WHAT NEEDS TO BE DONE
Exactly as written, output each of the entries below.

THE DATA
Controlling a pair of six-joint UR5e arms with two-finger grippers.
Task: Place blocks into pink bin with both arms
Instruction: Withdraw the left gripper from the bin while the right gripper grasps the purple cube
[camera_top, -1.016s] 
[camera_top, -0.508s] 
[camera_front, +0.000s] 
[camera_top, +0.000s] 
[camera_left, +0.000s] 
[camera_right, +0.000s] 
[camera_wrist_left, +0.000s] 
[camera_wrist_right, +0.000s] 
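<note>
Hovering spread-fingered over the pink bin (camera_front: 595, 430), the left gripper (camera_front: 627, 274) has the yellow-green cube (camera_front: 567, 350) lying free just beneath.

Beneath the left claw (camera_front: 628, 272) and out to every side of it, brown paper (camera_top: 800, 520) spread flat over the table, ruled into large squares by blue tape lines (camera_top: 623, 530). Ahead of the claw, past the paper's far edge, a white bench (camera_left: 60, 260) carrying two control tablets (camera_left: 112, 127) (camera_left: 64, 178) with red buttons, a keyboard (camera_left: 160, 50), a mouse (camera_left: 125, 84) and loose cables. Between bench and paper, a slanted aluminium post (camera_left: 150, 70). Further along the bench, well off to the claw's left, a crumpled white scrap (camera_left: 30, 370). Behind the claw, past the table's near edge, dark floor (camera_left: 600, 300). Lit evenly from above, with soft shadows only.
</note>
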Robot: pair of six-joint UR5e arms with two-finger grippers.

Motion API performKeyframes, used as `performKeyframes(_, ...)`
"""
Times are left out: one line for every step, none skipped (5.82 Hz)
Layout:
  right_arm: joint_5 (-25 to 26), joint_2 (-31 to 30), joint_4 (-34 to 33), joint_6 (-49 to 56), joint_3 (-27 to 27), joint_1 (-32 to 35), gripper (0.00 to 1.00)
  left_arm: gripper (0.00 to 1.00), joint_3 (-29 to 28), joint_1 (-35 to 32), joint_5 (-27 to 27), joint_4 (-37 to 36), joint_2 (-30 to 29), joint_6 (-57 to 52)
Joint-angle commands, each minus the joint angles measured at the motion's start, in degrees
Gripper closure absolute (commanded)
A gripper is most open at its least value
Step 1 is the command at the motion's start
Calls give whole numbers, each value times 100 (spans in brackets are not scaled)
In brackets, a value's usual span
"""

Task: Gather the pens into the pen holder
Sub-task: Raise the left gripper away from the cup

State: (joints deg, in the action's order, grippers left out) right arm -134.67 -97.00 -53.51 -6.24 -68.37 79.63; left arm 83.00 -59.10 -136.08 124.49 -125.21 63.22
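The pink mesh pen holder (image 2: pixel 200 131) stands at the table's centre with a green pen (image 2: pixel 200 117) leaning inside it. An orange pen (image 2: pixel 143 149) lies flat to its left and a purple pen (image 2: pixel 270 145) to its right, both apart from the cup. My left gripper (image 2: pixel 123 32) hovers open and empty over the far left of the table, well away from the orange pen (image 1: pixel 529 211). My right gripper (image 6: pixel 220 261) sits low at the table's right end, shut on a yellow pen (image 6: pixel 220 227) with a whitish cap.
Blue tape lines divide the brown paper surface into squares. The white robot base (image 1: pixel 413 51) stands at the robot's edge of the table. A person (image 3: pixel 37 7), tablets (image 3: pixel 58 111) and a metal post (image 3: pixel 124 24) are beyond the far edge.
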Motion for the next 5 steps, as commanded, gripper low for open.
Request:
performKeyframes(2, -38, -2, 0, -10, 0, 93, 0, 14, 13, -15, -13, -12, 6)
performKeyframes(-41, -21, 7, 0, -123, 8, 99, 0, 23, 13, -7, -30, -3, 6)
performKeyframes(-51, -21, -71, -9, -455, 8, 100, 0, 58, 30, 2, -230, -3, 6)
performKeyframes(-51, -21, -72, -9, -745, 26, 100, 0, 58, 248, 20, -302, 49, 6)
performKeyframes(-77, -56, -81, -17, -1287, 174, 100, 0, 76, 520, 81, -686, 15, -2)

SOLUTION
Controlling a pair of six-joint UR5e arms with two-finger grippers.
Task: Place blocks into pink bin with both arms
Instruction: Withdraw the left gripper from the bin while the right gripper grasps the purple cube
[camera_top, -1.016s] 
[camera_top, -0.508s] 
[camera_front, +0.000s] 
[camera_top, +0.000s] 
[camera_left, +0.000s] 
[camera_right, +0.000s] 
[camera_wrist_left, +0.000s] 
[camera_wrist_right, +0.000s] 
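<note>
Hovering spread-fingered over the pink bin (camera_front: 595, 430), the left gripper (camera_front: 627, 274) has the yellow-green cube (camera_front: 567, 350) lying free just beneath.

Beneath the left claw (camera_front: 628, 272) and out to every side of it, brown paper (camera_top: 800, 520) spread flat over the table, ruled into large squares by blue tape lines (camera_top: 623, 530). Ahead of the claw, past the paper's far edge, a white bench (camera_left: 60, 260) carrying two control tablets (camera_left: 112, 127) (camera_left: 64, 178) with red buttons, a keyboard (camera_left: 160, 50), a mouse (camera_left: 125, 84) and loose cables. Between bench and paper, a slanted aluminium post (camera_left: 150, 70). Further along the bench, well off to the claw's left, a crumpled white scrap (camera_left: 30, 370). Behind the claw, past the table's near edge, dark floor (camera_left: 600, 300). Lit evenly from above, with soft shadows only.
</note>
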Robot: pair of six-joint UR5e arms with two-finger grippers.

Motion API performKeyframes, used as `performKeyframes(_, ...)`
"""
Times are left out: one line for every step, none skipped (5.82 Hz)
Layout:
  right_arm: joint_5 (-25 to 26), joint_2 (-31 to 30), joint_4 (-34 to 33), joint_6 (-49 to 56), joint_3 (-27 to 27), joint_1 (-32 to 35), gripper (0.00 to 1.00)
  left_arm: gripper (0.00 to 1.00), joint_3 (-29 to 28), joint_1 (-35 to 32), joint_5 (-27 to 27), joint_4 (-37 to 36), joint_2 (-30 to 29), joint_6 (-57 to 52)
Joint-angle commands, each minus the joint angles measured at the motion's start, in degrees
Gripper closure absolute (commanded)
A gripper is most open at its least value
Step 1 is the command at the motion's start
Calls give whole numbers, each value times 100 (spans in brackets are not scaled)
In brackets, a value's usual span
"""

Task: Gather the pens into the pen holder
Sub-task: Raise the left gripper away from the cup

State: (joints deg, in the action's order, grippers left out) right arm -134.67 -97.00 -53.51 -6.24 -68.37 79.63; left arm 83.00 -59.10 -136.08 124.49 -125.21 63.22
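The pink mesh pen holder (image 2: pixel 200 131) stands at the table's centre with a green pen (image 2: pixel 200 117) leaning inside it. An orange pen (image 2: pixel 143 149) lies flat to its left and a purple pen (image 2: pixel 270 145) to its right, both apart from the cup. My left gripper (image 2: pixel 123 32) hovers open and empty over the far left of the table, well away from the orange pen (image 1: pixel 529 211). My right gripper (image 6: pixel 220 261) sits low at the table's right end, shut on a yellow pen (image 6: pixel 220 227) with a whitish cap.
Blue tape lines divide the brown paper surface into squares. The white robot base (image 1: pixel 413 51) stands at the robot's edge of the table. A person (image 3: pixel 37 7), tablets (image 3: pixel 58 111) and a metal post (image 3: pixel 124 24) are beyond the far edge.
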Motion for the next 5 steps, as commanded, gripper low for open.
Request:
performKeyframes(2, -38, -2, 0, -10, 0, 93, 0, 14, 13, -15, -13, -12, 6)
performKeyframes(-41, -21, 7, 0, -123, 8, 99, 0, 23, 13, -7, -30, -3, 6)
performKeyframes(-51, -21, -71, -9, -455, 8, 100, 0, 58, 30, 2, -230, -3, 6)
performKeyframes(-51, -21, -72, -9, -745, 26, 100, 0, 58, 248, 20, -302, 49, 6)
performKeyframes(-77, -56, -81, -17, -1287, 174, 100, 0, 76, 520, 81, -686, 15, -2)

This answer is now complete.